The Stand in the Schoolhouse Door…. 50 Years Later
11:30am- A hush falls over the hundreds of delegates gathered in Foster Auditorium as University of Alabama President Dr. Judy Bonner, Dr. Sharon Malone, and Peggy Wallace Kennedy enter the room to begin the program, which is part of the 13th Congressional Civil Rights Pilgrimage, led by Rep. John Lewis and sponsored by the Faith and Politics Institute. Because this year marks the 50th anniversary of then-Governor George Wallace’s “Stand in the Schoolhouse Door,” when Vivian Malone and James Hood entered the University as its first African-American students, the group added a visit to UA to its traditional visit to Birmingham, Montgomery, and Selma.
Dr. Bonner welcomed the guest speakers and delegates while acknowledging the progress of the University in terms of integration and race relations. She stated that “the University of Alabama’s commitment to courage, change, and progress is unwavering.” She added that currently 4200 African-American are enrolled in the University, making up 12% of student body, while over 14,400 African-Americans have graduated from the University since integration, which started in 1963 with Vivian Malone and James Hood (Autherine Lucy was the first black student to be accepted and enrolled in the UA, but her initial enrollment only lasted 3 days.).
Dr. Sharon Malone, sister of Vivian Malone (and also the wife of US Attorney General Eric Holder), stood with poise that wavered only when she stated that this was her first time to attend the commemmoration of that infamous day without her sister. She spoke about being a 6th generation Alabamian and how significant her sister’s actions were in her life, but also how she is able to relate with how their parents must have felt to have Vivian to attend the University in such dangerous times, as she now has a daughter the same age that Vivian was upon enrollment. Dr. Malone discussed how she now understands the gravity of her sister’s decision to attend the University of Alabama, as Dr. Martin Luther King Jr. had recently written his “Letter from a Birmingham Jail” and Governor Wallace stood in the schoolhouse door. That same night, President Kennedy addressed the nation concerning civil rights, just hours before Medgar Evers was assassinated.
Yet, Vivian Jones remained at the University of Alabama, where she graduated in 1965, a monumental moment even amid the issued bomb and death threats. (Bloody Sunday had just occurred two months prior.) Dr. Malone shared the story of her sister’s first day of school. She said that Vivian told her she’d walked into the classroom, took her seat, and everyone began to leave. Only she and the professor remained, and he taught her just as if the class was full. She said that Vivian recounted being surrounded by people that were nice to her but unwilling to be seen associating with her in public.
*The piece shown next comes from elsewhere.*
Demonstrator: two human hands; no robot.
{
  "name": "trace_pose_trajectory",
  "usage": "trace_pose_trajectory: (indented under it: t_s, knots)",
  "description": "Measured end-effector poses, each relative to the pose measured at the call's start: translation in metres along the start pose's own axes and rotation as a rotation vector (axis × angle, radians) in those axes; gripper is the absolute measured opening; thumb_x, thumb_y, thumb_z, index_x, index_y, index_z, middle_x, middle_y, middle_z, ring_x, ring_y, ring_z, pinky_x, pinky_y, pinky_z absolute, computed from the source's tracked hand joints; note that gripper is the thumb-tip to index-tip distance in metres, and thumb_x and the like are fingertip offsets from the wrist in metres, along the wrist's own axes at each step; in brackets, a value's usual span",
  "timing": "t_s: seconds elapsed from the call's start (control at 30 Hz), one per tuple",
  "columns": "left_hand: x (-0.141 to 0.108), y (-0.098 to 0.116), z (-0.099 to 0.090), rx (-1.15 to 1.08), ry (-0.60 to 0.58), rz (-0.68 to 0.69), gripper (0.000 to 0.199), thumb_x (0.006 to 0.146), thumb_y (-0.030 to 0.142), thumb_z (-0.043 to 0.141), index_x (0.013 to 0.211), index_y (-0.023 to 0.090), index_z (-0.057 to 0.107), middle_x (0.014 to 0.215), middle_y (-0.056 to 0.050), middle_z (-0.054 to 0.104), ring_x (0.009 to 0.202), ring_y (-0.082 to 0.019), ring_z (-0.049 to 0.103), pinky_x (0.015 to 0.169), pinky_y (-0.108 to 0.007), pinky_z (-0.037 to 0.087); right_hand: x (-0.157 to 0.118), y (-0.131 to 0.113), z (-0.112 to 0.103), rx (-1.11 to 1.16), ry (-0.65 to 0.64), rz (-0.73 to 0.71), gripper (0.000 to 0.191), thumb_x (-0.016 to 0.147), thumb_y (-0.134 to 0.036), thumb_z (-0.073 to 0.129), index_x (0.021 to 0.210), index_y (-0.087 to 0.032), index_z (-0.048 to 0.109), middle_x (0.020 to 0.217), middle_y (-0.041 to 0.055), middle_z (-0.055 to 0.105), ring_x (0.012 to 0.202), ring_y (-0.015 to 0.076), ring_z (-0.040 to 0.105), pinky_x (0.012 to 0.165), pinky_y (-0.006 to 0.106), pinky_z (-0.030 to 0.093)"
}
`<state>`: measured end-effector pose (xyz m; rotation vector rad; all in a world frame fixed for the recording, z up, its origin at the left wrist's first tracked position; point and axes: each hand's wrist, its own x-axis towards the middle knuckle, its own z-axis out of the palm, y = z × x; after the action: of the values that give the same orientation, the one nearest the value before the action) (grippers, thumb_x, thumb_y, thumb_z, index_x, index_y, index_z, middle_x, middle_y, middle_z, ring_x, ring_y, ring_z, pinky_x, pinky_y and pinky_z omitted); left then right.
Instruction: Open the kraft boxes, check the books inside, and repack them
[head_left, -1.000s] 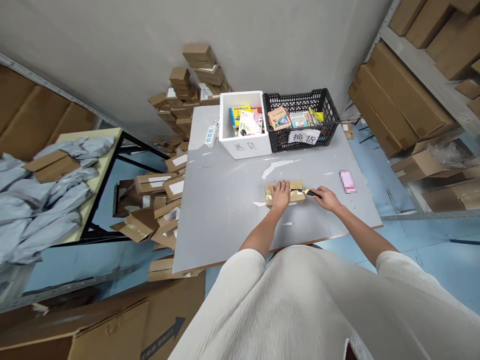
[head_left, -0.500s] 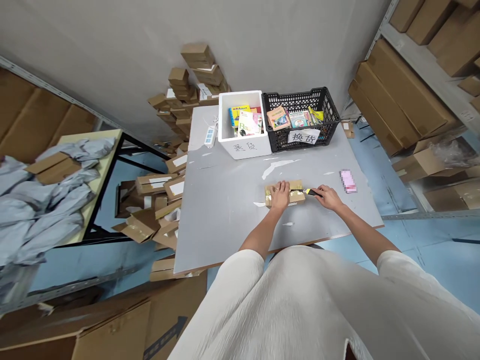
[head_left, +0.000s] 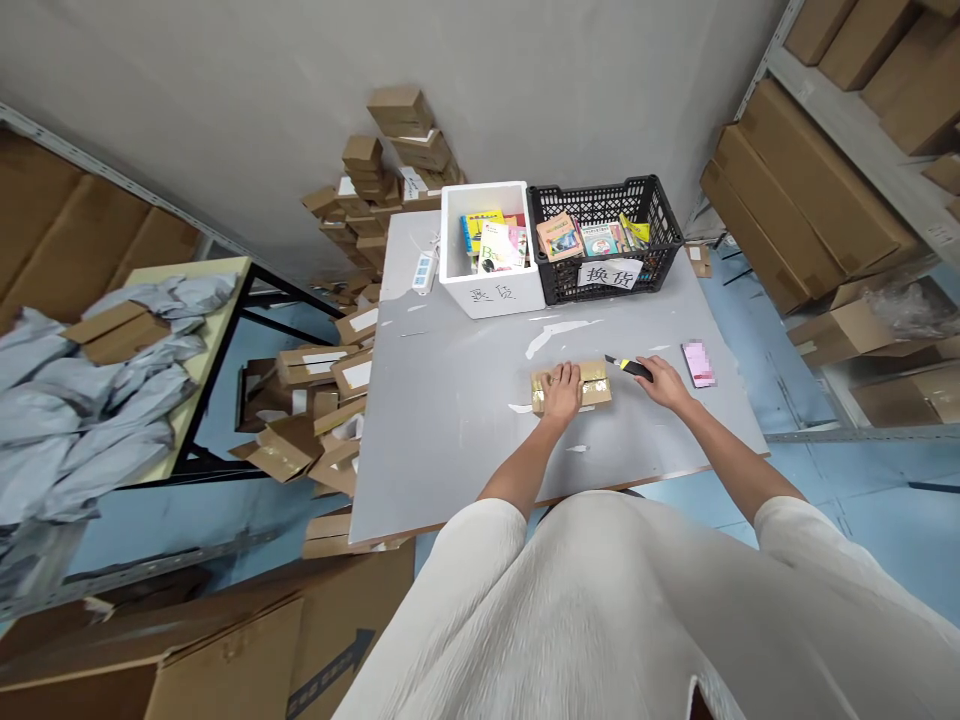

In closing, Dr. Malone shared a letter written by President Kennedy. She also stated that race, poverty, and other issues remain but that progress is being made, as for the first time since 1963, there’s “a brother in the White House and a brother leading the Justice Department.” The audience laughed at her small shout-out to her husband while applauding as Dr. Malone took her seat.
Dr. Bonner then introduced Peggy Wallace Kennedy, the daughter of former Governor George Wallace, who recounted the day that her father took the stance for which he was most known throughout the rest of his life. She was 13 at the time and home with her mother. Kennedy describes her father as a man hidden in a gray mist of contradictions. She talked about the various legacies he left behind that remained marred by that one fateful day, in which’s shadow the Wallace family has lived ever since. Kennedy talked about the looming cloud of confusion that remained as her father never explained why he’d taken the actions he’d done, but she spoke of the grace demonstrated by Vivian Jones and James Malone and stated that she now stands in the place where her father once stood as a testament of change. Before taking her seat Kennedy said that “to too many Americans, the school house doors (of opportunity, justice, etc.) remain closed” and that “we deserve a better government, not a bitter government.” Then, as she approached her seat, where she and Malone embraced.
Both of these women offered unique views into the events surrounding that day, as family members of those who are recorded in our history books. They shared the stories of their loved ones as they knew them, as a sister and as a father, but then also placing themselves into empathetic roles. Kennedy spoke with pride about having her son to walk with her through those doors where her father once stood (which are now on display at Foster Auditiorium) and for him to not have to question her answers and receive no explanation as she once did with her father. Both Malone and Kennedy also praised The University of Alabama for working to overcome the attached stigma and for its advancements in integration and social relations. However, they both also alluded to other progress that must be made for the benefit of the United States as a whole.
Keeping with the pace of acknowledging progress, following Mrs. Kennedy’s address, the program coordinator introduced Congresswoman Terri Sewell, who presented Dr. Bonner with a plaque and honored her for becoming the first female president at the University of Alabama.